TO DO: Every entry that follows should be written out again exactly.

EXTRACTED MATERIAL:
###

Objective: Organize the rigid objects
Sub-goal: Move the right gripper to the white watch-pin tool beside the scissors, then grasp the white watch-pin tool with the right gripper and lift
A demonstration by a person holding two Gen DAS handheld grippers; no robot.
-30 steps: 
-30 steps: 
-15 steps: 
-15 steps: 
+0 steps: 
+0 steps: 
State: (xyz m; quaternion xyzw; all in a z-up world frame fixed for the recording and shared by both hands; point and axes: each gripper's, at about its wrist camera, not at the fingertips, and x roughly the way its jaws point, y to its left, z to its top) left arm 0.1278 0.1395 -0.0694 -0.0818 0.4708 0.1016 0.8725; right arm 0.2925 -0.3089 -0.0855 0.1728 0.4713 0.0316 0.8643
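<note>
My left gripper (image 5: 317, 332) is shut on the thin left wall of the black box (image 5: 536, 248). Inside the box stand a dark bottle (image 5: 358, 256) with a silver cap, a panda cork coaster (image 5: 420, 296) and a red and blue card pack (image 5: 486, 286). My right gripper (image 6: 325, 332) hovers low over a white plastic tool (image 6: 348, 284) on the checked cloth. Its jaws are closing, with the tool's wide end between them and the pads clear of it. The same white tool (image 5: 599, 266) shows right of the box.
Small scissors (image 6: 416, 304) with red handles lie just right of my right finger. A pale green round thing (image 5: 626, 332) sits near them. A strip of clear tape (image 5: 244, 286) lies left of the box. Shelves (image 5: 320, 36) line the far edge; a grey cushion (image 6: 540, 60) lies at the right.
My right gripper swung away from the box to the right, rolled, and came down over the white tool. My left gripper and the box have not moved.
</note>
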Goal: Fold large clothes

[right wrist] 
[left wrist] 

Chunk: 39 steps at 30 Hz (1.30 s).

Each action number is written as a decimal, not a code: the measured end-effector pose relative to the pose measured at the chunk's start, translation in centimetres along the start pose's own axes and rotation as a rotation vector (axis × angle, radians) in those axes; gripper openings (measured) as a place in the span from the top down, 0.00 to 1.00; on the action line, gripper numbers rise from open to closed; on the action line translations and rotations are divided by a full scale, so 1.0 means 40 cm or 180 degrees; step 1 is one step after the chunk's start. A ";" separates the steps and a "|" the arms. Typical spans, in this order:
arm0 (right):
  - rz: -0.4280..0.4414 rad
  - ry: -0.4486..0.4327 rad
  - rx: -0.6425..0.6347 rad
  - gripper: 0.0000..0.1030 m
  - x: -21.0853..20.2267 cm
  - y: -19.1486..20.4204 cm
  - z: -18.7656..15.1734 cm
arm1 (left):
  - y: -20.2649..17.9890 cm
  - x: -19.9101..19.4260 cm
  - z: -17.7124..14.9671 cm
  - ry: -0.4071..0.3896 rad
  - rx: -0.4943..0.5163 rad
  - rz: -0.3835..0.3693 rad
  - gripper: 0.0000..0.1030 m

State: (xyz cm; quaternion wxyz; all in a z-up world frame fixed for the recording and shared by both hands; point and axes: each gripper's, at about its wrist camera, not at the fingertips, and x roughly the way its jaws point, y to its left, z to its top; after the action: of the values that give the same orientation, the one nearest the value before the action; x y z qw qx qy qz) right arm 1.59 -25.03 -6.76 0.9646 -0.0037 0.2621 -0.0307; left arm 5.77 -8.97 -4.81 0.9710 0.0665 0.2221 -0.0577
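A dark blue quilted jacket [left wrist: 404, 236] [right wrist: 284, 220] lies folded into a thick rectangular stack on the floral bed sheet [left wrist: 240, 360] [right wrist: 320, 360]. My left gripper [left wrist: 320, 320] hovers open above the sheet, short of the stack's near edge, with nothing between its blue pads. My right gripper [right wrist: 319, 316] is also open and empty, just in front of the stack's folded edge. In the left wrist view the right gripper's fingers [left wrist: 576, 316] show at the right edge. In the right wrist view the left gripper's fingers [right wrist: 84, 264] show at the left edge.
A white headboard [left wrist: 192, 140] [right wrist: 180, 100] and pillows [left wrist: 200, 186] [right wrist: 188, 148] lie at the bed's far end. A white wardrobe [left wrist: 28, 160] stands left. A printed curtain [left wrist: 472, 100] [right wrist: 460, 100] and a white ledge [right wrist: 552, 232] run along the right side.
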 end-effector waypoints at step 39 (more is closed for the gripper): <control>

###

FINAL ANSWER:
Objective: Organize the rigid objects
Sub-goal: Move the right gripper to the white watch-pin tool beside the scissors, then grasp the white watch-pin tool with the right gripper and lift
A demonstration by a person holding two Gen DAS handheld grippers; no robot.
-30 steps: 
-30 steps: 
-15 steps: 
-15 steps: 
+0 steps: 
+0 steps: 
State: (xyz m; quaternion xyzw; all in a z-up world frame fixed for the recording and shared by both hands; point and axes: each gripper's, at about its wrist camera, not at the fingertips, and x roughly the way its jaws point, y to its left, z to its top) left arm 0.1278 0.1395 -0.0694 -0.0818 0.4708 0.1016 0.8725; right arm 0.2925 -0.3089 -0.0855 0.1728 0.4713 0.0316 0.8643
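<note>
My left gripper (image 5: 317, 332) is shut on the thin left wall of the black box (image 5: 536, 248). Inside the box stand a dark bottle (image 5: 358, 256) with a silver cap, a panda cork coaster (image 5: 420, 296) and a red and blue card pack (image 5: 486, 286). My right gripper (image 6: 325, 332) hovers low over a white plastic tool (image 6: 348, 284) on the checked cloth. Its jaws are closing, with the tool's wide end between them and the pads clear of it. The same white tool (image 5: 599, 266) shows right of the box.
Small scissors (image 6: 416, 304) with red handles lie just right of my right finger. A pale green round thing (image 5: 626, 332) sits near them. A strip of clear tape (image 5: 244, 286) lies left of the box. Shelves (image 5: 320, 36) line the far edge; a grey cushion (image 6: 540, 60) lies at the right.
My right gripper swung away from the box to the right, rolled, and came down over the white tool. My left gripper and the box have not moved.
</note>
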Goal: Fold large clothes

[right wrist] 
[left wrist] 

Chunk: 39 steps at 30 Hz (1.30 s).

Each action number is written as a decimal, not a code: the measured end-effector pose relative to the pose measured at the chunk's start, translation in centimetres along the start pose's own axes and rotation as a rotation vector (axis × angle, radians) in those axes; gripper openings (measured) as a place in the span from the top down, 0.00 to 1.00; on the action line, gripper numbers rise from open to closed; on the action line translations and rotations are divided by a full scale, so 1.0 means 40 cm or 180 degrees; step 1 is one step after the chunk's start. A ";" separates the steps and a "|" the arms. Typical spans, in this order:
arm0 (right):
  - rz: -0.4280..0.4414 rad
  - ry: -0.4486..0.4327 rad
  - rx: -0.6425..0.6347 rad
  - gripper: 0.0000..0.1030 m
  - x: -21.0853..20.2267 cm
  - y: -19.1486..20.4204 cm
  - z: -18.7656..15.1734 cm
arm1 (left):
  - y: -20.2649..17.9890 cm
  - x: -19.9101..19.4260 cm
  - z: -17.7124..14.9671 cm
  - ry: -0.4071..0.3896 rad
  - rx: -0.4943..0.5163 rad
  - rz: -0.3835..0.3693 rad
  - gripper: 0.0000..0.1030 m

State: (xyz cm; quaternion wxyz; all in a z-up world frame fixed for the recording and shared by both hands; point and axes: each gripper's, at about its wrist camera, not at the fingertips, and x roughly the way its jaws point, y to its left, z to its top; after the action: of the values that give the same orientation, the one nearest the value before the action; x y z qw qx qy qz) right arm 1.59 -25.03 -6.76 0.9646 -0.0037 0.2621 -0.0307; left arm 5.77 -8.97 -4.81 0.9710 0.0665 0.2221 -0.0577
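A dark blue quilted jacket [left wrist: 404, 236] [right wrist: 284, 220] lies folded into a thick rectangular stack on the floral bed sheet [left wrist: 240, 360] [right wrist: 320, 360]. My left gripper [left wrist: 320, 320] hovers open above the sheet, short of the stack's near edge, with nothing between its blue pads. My right gripper [right wrist: 319, 316] is also open and empty, just in front of the stack's folded edge. In the left wrist view the right gripper's fingers [left wrist: 576, 316] show at the right edge. In the right wrist view the left gripper's fingers [right wrist: 84, 264] show at the left edge.
A white headboard [left wrist: 192, 140] [right wrist: 180, 100] and pillows [left wrist: 200, 186] [right wrist: 188, 148] lie at the bed's far end. A white wardrobe [left wrist: 28, 160] stands left. A printed curtain [left wrist: 472, 100] [right wrist: 460, 100] and a white ledge [right wrist: 552, 232] run along the right side.
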 end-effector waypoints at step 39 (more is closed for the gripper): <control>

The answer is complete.